The highest court in Quebec has dismissed an appeal in the Magic Palace case from the Kahnawake Gaming Commission (KGC), which had argued that provincial courts lack the power to weigh in on its regulatory decisions.
Marcus Bankuti, The Eastern Door, Local Journalism Initiative Reporter
In its ruling, the Court of Appeal of Quebec confirms the Superior Court of Quebec’s November 2024 decision that provincial courts have the power to review KGC decisions, despite the KGC being a First Nations entity established by the Kahnawake Gaming Law, which gives the KGC the responsibility of granting and revoking gaming licenses.
The ruling handed down this week is the latest development in the litigation brought by shuttered gaming facility Magic Palace and its owners, Stanley Myiow and Barry Alfred, who have been fighting for the right to reopen – along with an eye-watering damages claim of $220 million.
“It’s a big positive that the ruling is in our favour, but the delay is obviously affecting the business,” said lawyer Pierre L’Ecuyer, who is not a civil lawyer, but who has been involved in counselling and representing Magic Palace over the years. The civil litigation, including this appeal, is being handled by Woods, a civil law firm.
L’Ecuyer pointed out the business has now been closed for nearly two full years. “Even if they told them to reopen, they would need to recruit new employees. The damages are humongous,” he said.
“I still don’t understand the reason it was closed in the first place. The logic behind the KGC and behind the Council, I can’t explain it.”
The appeal stems from KGC filing an application for a declinatory exception, arguing that a Quebec statute that grants courts the power to review decisions rendered by persons or bodies under the authority of Quebec Parliament should not apply to it.
Magic Palace has continually argued that it has been trapped in a legal “catch-22.” Months after allegations of criminal ties and activities emerged in media reports, the KGC suspended the gaming facility’s license. However, when the Mohawk Council of Kahnawake (MCK) announced the next day that it had terminated the electronic gaming devices (EGD) royalty agreement on which that license depends, the KGC declared the license invalidated altogether and that there would therefore be no hearing.
Magic Palace has argued this has left it with nowhere to challenge a process it has characterized as unjust and lacking in due process.

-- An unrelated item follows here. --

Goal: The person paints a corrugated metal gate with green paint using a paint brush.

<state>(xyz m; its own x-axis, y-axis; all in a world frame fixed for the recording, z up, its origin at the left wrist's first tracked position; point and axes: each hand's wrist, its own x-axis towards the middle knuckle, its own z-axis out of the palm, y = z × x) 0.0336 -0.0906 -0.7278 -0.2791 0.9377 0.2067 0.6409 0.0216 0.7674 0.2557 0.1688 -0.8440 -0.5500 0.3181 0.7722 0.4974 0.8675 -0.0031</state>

In its analysis of the lower court’s ruling, the Court of Appeal wrote that the key issue in this dispute is not jurisdiction, but rather powers in matters of judicial review.
The court wrote that in its application for declinatory exception, the KGC does not allege that Magic Palace filed its originating application in the wrong court or tribunal.
“Its sole contention is that the remedies sought by the respondents are unavailable – full stop – because its licensing decisions are private decisions that are outside the scope of the Superior Court’s general power of judicial review. It does not dispute that, should its argument fail, the merits of the case ought to be decided by the Superior Court,” writes Court of Appeal court judge Frédéric Bachand.
The court opted not to interrogate the claim that the KGC is a private entity rather than public, which was agreed upon by all parties, but writes that this is of no relevance.
“As the Supreme Court emphasized in Highwood, the constitutionally protected common law power of judicial review held by Canadian superior courts rests on the rule of law’s requirement that all exercises of public authority find their source in law.
The judgement also refers to the recent Supreme Court of Canada ruling in Mohawk Council of Kanesatake v. Sylvestre to support the finding that the Quebec statute at issue “cannot be interpreted solely in light of its wording” but must also take into account the spirit of the provisions and the values of rationality and consistency.
Bachand goes on to write that the Superior Court maintains judicial review powers over private entities within Quebec, even if not necessarily within its jurisdiction.
“I cannot think of a principled reason why the National Assembly would have intended to vest the Superior Court with the power to direct a person holding an office in a private entity not under the authority of the Parliament of Quebec to perform a particular act, or enable it to dismiss a person illegally occupying an office within such an entity, while at the same time denying it the power to review or quash decisions made by these same private bodies. This is an arbitrary distinction which, if accepted, would lead to illogical – and thus absurd – outcomes.”
The KGC highlighted that this decision does not pertain to the merits of Magic Palace’s case, in response to a request from The Eastern Door.
“The Quebec Court of Appeal ruled on a preliminary motion about jurisdiction, specifically whether the Quebec Superior Court can judicially review decisions of the Kahnawà:ke Gaming Commission (KGC),” said the KGC in a statement.
“The Court of Appeal’s decision does not address the specifics of Magic Palace’s case against the KGC and does not rule on its merits. It does not assess whether Magic Palace’s application is well-founded. Rather, it simply concludes that the Quebec Superior Court may hear Magic Palace’s application for judicial review, essentially because the KGC is situated in Quebec.”
The MCK did not respond to a request for comment.